All of the entries must be duplicated exactly.

┏━━

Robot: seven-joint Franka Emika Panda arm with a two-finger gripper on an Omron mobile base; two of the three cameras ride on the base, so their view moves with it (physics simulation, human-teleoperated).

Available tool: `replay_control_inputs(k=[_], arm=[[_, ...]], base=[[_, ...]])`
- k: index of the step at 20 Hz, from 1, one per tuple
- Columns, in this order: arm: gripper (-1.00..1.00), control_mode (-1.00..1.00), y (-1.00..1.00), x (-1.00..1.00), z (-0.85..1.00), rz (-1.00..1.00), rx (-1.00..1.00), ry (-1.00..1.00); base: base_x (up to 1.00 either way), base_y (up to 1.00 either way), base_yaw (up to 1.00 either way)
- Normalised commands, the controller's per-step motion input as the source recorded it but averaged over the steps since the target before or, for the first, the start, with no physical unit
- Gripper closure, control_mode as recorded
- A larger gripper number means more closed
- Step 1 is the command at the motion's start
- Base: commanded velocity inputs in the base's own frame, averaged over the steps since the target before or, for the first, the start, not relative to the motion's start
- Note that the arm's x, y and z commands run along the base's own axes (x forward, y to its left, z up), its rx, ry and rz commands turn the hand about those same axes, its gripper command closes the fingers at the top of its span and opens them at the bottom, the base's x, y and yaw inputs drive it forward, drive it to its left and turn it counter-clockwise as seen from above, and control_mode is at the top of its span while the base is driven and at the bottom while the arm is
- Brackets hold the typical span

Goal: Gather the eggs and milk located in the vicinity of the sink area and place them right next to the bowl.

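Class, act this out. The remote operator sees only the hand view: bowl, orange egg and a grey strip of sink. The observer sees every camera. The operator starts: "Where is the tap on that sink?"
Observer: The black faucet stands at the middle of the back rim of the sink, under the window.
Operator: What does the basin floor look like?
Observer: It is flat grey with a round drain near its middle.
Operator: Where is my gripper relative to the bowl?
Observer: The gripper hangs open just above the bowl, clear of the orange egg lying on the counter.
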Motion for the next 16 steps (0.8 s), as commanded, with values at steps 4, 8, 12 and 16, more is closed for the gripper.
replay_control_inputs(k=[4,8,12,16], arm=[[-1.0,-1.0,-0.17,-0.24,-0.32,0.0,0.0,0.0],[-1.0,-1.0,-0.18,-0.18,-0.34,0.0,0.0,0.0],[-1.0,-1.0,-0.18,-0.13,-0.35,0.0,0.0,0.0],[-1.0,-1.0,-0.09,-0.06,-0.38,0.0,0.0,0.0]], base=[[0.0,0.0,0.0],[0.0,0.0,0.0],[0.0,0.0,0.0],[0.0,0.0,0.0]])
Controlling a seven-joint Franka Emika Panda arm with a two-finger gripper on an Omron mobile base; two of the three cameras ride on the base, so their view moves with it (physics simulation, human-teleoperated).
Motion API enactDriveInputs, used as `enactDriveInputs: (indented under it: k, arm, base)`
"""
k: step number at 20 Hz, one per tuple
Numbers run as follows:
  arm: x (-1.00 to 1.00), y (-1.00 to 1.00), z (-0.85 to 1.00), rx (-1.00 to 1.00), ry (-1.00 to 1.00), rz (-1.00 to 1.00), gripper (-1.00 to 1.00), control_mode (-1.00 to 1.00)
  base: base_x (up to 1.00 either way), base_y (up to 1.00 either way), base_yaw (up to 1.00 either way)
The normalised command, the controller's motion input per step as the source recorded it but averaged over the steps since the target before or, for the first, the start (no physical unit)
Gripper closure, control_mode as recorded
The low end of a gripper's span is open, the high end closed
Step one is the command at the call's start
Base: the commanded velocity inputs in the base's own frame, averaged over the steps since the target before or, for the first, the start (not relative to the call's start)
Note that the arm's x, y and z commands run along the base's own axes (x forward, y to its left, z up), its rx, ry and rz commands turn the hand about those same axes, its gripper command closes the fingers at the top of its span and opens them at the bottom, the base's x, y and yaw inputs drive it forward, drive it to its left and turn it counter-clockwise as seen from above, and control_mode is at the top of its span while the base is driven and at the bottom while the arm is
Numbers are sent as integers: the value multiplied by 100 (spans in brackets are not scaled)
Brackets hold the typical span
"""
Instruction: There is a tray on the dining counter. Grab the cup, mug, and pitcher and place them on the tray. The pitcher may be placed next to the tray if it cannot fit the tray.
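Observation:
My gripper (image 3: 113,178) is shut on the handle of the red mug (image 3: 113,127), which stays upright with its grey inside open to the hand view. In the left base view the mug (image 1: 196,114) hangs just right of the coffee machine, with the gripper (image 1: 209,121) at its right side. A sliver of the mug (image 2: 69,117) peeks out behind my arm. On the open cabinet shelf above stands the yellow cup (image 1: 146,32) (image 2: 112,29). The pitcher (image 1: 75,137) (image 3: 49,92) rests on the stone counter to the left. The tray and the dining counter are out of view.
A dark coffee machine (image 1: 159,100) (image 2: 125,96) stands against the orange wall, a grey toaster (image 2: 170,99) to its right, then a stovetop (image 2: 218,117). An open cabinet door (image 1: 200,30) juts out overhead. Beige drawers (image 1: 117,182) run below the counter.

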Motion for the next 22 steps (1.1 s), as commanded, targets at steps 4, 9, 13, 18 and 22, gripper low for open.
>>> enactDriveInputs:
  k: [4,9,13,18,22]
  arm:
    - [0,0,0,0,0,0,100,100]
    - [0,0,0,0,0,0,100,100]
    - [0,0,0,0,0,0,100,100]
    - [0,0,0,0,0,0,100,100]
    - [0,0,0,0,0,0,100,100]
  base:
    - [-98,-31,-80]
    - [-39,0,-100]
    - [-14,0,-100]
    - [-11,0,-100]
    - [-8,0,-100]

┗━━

▸ **Answer area**:
Robot: seven-joint Franka Emika Panda arm with a two-finger gripper on an Omron mobile base; two of the three cameras ride on the base, so their view moves with it (physics simulation, human-teleoperated).

Available tool: `replay_control_inputs(k=[_], arm=[[_, ...]], base=[[_, ...]])`
- k: index of the step at 20 Hz, from 1, one per tuple
- Columns, in this order: arm: gripper (-1.00..1.00), control_mode (-1.00..1.00), y (-1.00..1.00), x (-1.00..1.00), z (-0.85..1.00), rz (-1.00..1.00), rx (-1.00..1.00), ry (-1.00..1.00); base: base_x (up to 1.00 either way), base_y (up to 1.00 either way), base_yaw (up to 1.00 either way)
- Normalised commands, the controller's per-step motion input as the source recorded it but averaged over the steps since the target before or, for the first, the start, with no physical unit
- Gripper closure, control_mode as recorded
- A larger gripper number means more closed
- Step 1 is the command at the motion's start
- Base: commanded velocity inputs in the base's own frame, averaged over the steps since the target before or, for the first, the start, not relative to the motion's start
- Note that the arm's x, y and z commands run along the base's own axes (x forward, y to its left, z up), its rx, ry and rz commands turn the hand about those same axes, its gripper command closes the fingers at the top of its span and opens them at the bottom, the base's x, y and yaw inputs drive it forward, drive it to its left and turn it counter-clockwise as seen from above, and control_mode is at the top of its span while the base is driven and at the bottom while the arm is
- Brackets hold the typical span

Goal: Gather the eggs and milk located in the vicinity of the sink area and place them right next to the bowl.

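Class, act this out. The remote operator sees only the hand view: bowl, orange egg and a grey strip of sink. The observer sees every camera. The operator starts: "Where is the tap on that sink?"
Observer: The black faucet stands at the middle of the back rim of the sink, under the window.
Operator: What does the basin floor look like?
Observer: It is flat grey with a round drain near its middle.
Operator: Where is my gripper relative to the bowl?
Observer: The gripper hangs open just above the bowl, clear of the orange egg lying on the counter.
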Motion for the next 16 steps (0.8 s), as commanded, with values at steps 4, 8, 12 and 16, more is closed for the gripper.
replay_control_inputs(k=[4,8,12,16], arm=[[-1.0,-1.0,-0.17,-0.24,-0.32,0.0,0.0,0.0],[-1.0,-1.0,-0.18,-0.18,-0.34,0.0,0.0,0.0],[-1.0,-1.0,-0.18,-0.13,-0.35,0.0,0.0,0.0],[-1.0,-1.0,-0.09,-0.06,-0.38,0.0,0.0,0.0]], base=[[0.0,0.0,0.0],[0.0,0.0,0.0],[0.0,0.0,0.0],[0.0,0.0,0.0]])
Controlling a seven-joint Franka Emika Panda arm with a two-finger gripper on an Omron mobile base; two of the three cameras ride on the base, so their view moves with it (physics simulation, human-teleoperated).
Motion API enactDriveInputs, used as `enactDriveInputs: (indented under it: k, arm, base)`
"""
k: step number at 20 Hz, one per tuple
Numbers run as follows:
  arm: x (-1.00 to 1.00), y (-1.00 to 1.00), z (-0.85 to 1.00), rx (-1.00 to 1.00), ry (-1.00 to 1.00), rz (-1.00 to 1.00), gripper (-1.00 to 1.00), control_mode (-1.00 to 1.00)
  base: base_x (up to 1.00 either way), base_y (up to 1.00 either way), base_yaw (up to 1.00 either way)
The normalised command, the controller's motion input per step as the source recorded it but averaged over the steps since the target before or, for the first, the start (no physical unit)
Gripper closure, control_mode as recorded
The low end of a gripper's span is open, the high end closed
Step one is the command at the call's start
Base: the commanded velocity inputs in the base's own frame, averaged over the steps since the target before or, for the first, the start (not relative to the call's start)
Note that the arm's x, y and z commands run along the base's own axes (x forward, y to its left, z up), its rx, ry and rz commands turn the hand about those same axes, its gripper command closes the fingers at the top of its span and opens them at the bottom, the base's x, y and yaw inputs drive it forward, drive it to its left and turn it counter-clockwise as seen from above, and control_mode is at the top of its span while the base is driven and at the bottom while the arm is
Numbers are sent as integers: the value multiplied by 100 (spans in brackets are not scaled)
Brackets hold the typical span
"""
Instruction: There is a tray on the dining counter. Grab the cup, mug, and pitcher and place them on the tray. The pitcher may be placed next to the tray if it cannot fit the tray.
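Observation:
My gripper (image 3: 113,178) is shut on the handle of the red mug (image 3: 113,127), which stays upright with its grey inside open to the hand view. In the left base view the mug (image 1: 196,114) hangs just right of the coffee machine, with the gripper (image 1: 209,121) at its right side. A sliver of the mug (image 2: 69,117) peeks out behind my arm. On the open cabinet shelf above stands the yellow cup (image 1: 146,32) (image 2: 112,29). The pitcher (image 1: 75,137) (image 3: 49,92) rests on the stone counter to the left. The tray and the dining counter are out of view.
A dark coffee machine (image 1: 159,100) (image 2: 125,96) stands against the orange wall, a grey toaster (image 2: 170,99) to its right, then a stovetop (image 2: 218,117). An open cabinet door (image 1: 200,30) juts out overhead. Beige drawers (image 1: 117,182) run below the counter.
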
Motion for the next 22 steps (1.1 s), as commanded, targets at steps 4, 9, 13, 18 and 22, gripper low for open.
>>> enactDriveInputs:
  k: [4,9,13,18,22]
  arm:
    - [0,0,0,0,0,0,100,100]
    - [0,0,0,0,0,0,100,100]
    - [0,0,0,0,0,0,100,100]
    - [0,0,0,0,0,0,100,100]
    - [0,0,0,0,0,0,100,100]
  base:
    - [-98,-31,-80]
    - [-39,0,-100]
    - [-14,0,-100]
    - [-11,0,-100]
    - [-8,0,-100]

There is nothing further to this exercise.